## Assigned task
Nothing is needed except the lines below that run from the one with "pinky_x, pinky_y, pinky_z" through the one with "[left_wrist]", repeated exactly.

== == ==

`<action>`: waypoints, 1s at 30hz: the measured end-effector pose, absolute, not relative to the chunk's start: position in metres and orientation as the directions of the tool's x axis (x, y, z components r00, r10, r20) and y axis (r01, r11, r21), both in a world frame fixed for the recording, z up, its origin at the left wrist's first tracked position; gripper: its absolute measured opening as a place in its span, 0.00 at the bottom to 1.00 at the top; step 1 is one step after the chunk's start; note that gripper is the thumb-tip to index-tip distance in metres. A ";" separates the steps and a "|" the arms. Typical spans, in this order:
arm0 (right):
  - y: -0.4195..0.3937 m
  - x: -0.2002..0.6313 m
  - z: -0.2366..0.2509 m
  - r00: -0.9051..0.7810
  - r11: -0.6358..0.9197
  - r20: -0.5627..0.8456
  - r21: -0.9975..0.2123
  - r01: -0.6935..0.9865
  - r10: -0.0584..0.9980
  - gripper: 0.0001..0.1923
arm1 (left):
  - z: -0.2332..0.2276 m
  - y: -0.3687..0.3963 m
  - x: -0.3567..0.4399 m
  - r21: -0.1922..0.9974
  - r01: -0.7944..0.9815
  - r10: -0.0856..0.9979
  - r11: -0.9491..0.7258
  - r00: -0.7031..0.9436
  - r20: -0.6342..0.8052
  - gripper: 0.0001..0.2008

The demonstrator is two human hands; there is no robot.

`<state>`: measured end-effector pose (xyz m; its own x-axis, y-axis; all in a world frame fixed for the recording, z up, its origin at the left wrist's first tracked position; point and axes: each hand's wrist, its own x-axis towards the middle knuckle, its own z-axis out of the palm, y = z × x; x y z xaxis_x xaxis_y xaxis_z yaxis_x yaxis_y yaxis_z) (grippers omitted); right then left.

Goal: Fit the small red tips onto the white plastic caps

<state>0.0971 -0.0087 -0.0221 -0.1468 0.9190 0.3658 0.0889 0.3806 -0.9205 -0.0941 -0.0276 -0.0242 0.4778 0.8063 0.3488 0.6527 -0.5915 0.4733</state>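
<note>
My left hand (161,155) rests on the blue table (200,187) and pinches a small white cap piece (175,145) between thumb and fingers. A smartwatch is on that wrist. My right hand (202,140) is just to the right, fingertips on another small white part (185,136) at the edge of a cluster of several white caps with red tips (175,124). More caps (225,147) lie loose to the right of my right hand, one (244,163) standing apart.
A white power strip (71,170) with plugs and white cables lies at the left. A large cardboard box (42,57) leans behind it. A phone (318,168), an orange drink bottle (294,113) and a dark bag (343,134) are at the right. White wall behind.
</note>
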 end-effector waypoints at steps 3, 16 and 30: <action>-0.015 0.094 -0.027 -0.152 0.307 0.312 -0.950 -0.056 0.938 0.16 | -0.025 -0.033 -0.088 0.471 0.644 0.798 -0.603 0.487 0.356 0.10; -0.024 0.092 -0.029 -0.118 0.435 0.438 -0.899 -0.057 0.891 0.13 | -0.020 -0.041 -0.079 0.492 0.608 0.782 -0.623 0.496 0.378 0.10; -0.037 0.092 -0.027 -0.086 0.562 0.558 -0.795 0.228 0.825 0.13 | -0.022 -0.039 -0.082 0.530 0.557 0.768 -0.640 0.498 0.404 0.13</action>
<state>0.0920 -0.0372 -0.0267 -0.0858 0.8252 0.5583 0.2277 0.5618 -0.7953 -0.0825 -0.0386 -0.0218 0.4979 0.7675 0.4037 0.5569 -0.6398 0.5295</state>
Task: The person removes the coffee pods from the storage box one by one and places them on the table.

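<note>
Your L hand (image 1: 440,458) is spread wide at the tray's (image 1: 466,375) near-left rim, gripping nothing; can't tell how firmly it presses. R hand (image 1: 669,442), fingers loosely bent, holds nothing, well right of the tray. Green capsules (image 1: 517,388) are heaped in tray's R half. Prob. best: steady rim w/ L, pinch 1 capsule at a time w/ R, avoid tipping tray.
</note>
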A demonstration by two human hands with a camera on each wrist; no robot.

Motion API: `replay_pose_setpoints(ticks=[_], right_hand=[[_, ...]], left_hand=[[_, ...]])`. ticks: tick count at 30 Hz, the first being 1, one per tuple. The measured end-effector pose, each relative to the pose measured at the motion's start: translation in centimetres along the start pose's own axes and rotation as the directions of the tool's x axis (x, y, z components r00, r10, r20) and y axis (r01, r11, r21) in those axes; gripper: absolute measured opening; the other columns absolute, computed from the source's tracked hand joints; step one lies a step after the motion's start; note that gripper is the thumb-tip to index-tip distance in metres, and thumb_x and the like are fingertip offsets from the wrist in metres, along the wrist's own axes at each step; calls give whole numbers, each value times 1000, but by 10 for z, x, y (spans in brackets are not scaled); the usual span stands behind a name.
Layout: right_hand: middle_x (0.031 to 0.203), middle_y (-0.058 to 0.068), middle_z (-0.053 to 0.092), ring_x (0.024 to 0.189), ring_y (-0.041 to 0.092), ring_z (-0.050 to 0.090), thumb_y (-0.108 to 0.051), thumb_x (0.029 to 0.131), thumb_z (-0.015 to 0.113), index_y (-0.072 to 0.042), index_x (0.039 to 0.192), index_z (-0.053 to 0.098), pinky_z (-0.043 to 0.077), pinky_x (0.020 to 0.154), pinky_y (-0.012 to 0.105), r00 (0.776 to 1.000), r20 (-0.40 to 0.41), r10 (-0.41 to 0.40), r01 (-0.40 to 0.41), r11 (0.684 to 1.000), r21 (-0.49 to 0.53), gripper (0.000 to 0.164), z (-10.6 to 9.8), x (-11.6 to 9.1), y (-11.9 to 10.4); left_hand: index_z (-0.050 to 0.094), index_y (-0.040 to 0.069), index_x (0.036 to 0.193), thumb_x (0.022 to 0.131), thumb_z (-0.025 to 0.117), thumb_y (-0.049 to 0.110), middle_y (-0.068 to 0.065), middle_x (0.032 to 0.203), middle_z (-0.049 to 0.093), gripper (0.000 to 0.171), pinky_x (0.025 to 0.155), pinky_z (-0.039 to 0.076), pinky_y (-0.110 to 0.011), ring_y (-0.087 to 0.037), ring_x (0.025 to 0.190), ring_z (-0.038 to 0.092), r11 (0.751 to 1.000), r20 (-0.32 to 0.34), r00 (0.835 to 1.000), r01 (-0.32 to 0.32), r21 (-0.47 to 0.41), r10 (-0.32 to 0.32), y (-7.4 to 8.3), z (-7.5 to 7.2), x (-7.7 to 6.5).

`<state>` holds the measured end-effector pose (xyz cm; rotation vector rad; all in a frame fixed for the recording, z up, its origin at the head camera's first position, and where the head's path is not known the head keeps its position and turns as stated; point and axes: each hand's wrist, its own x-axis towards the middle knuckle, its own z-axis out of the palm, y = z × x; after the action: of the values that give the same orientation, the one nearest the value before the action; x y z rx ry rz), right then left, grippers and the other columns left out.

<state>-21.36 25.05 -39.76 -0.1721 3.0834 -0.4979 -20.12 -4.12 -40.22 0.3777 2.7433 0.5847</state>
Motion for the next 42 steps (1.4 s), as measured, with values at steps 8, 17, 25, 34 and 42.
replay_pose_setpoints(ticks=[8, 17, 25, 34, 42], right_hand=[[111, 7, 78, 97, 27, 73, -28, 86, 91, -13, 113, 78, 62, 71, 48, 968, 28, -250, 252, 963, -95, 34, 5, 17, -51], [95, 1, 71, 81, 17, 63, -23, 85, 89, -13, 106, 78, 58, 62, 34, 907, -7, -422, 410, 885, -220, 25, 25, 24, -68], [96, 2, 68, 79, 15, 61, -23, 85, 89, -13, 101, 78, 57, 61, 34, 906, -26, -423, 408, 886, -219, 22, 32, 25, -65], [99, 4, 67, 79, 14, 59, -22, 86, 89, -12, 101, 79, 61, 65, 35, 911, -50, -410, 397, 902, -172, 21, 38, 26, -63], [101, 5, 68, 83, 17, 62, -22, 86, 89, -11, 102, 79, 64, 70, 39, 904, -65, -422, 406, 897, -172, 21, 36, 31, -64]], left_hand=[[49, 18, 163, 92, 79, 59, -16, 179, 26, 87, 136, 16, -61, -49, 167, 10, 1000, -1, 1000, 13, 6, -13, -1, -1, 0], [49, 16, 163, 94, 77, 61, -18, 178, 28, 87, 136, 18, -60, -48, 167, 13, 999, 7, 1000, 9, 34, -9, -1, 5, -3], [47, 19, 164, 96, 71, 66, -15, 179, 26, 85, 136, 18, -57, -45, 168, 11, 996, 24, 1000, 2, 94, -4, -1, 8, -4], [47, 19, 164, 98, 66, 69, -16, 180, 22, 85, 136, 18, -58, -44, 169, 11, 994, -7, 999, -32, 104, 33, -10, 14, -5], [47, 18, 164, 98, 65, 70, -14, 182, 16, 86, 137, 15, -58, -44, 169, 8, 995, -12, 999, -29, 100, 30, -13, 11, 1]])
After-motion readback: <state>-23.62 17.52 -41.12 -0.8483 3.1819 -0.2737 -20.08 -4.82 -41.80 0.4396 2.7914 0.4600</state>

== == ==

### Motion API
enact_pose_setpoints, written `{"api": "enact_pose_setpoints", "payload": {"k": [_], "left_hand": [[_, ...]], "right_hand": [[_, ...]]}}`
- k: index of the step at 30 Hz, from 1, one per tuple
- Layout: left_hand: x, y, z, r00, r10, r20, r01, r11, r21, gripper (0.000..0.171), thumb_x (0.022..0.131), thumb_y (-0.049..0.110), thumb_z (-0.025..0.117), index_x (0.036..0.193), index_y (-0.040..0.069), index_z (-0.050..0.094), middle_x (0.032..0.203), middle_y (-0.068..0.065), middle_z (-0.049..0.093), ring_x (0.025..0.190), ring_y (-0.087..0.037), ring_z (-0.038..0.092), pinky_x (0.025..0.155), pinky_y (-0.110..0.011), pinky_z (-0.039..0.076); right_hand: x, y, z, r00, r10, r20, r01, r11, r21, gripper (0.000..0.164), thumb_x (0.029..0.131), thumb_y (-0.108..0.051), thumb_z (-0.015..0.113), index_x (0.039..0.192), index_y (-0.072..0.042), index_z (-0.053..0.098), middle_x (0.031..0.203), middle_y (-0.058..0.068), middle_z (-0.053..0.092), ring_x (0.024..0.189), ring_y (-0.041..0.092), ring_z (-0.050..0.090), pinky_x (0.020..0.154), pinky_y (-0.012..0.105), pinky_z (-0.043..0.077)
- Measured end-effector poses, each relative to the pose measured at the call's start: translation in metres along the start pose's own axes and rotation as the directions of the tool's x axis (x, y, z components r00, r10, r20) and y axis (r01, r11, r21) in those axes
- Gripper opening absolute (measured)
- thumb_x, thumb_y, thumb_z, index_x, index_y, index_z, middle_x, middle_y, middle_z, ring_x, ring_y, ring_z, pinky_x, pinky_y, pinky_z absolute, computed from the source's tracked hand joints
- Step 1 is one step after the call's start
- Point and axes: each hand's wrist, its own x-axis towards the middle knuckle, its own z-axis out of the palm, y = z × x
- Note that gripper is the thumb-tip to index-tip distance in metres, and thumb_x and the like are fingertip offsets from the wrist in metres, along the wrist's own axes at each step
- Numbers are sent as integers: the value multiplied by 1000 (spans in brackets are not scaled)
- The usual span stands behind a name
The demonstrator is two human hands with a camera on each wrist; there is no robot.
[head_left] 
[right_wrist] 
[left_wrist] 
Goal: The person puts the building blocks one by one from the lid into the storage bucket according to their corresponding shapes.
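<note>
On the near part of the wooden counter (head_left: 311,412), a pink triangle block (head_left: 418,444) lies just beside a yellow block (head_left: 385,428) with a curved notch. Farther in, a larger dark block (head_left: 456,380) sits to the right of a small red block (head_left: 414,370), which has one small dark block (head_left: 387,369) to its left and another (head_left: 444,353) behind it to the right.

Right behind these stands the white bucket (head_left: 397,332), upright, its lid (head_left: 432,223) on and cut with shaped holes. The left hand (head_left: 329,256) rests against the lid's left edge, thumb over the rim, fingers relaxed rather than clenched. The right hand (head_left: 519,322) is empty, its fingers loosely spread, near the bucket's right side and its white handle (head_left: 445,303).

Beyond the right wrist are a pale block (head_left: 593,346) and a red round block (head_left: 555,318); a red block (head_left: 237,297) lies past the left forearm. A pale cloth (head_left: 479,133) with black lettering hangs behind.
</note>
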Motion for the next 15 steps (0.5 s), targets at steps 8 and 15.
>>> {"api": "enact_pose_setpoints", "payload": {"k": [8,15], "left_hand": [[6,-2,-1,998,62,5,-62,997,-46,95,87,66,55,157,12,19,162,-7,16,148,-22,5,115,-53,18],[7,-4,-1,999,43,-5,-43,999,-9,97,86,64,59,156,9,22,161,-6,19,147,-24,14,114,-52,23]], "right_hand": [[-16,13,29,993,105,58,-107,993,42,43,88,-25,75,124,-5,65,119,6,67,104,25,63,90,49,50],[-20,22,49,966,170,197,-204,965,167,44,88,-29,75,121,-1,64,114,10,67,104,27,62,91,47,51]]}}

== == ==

## Solution
- thumb_x, thumb_y, thumb_z, index_x, index_y, index_z, middle_x, middle_y, middle_z, ring_x, ring_y, ring_z, pinky_x, pinky_y, pinky_z absolute, computed from the source's tracked hand joints
- Step 1 is one step after the call's start
- Point and axes: each hand's wrist, its own x-axis towards the middle knuckle, its own z-axis out of the palm, y = z × x
- Note that gripper is the thumb-tip to index-tip distance in metres, and thumb_x and the like are fingertip offsets from the wrist in metres, along the wrist's own axes at each step
- Numbers are sent as integers: the value multiplied by 1000 (spans in brackets are not scaled)
- The usual span stands behind a name
The demonstrator is two human hands with a camera on each wrist; there is no robot.
[head_left] 
[right_wrist] 
[left_wrist] 

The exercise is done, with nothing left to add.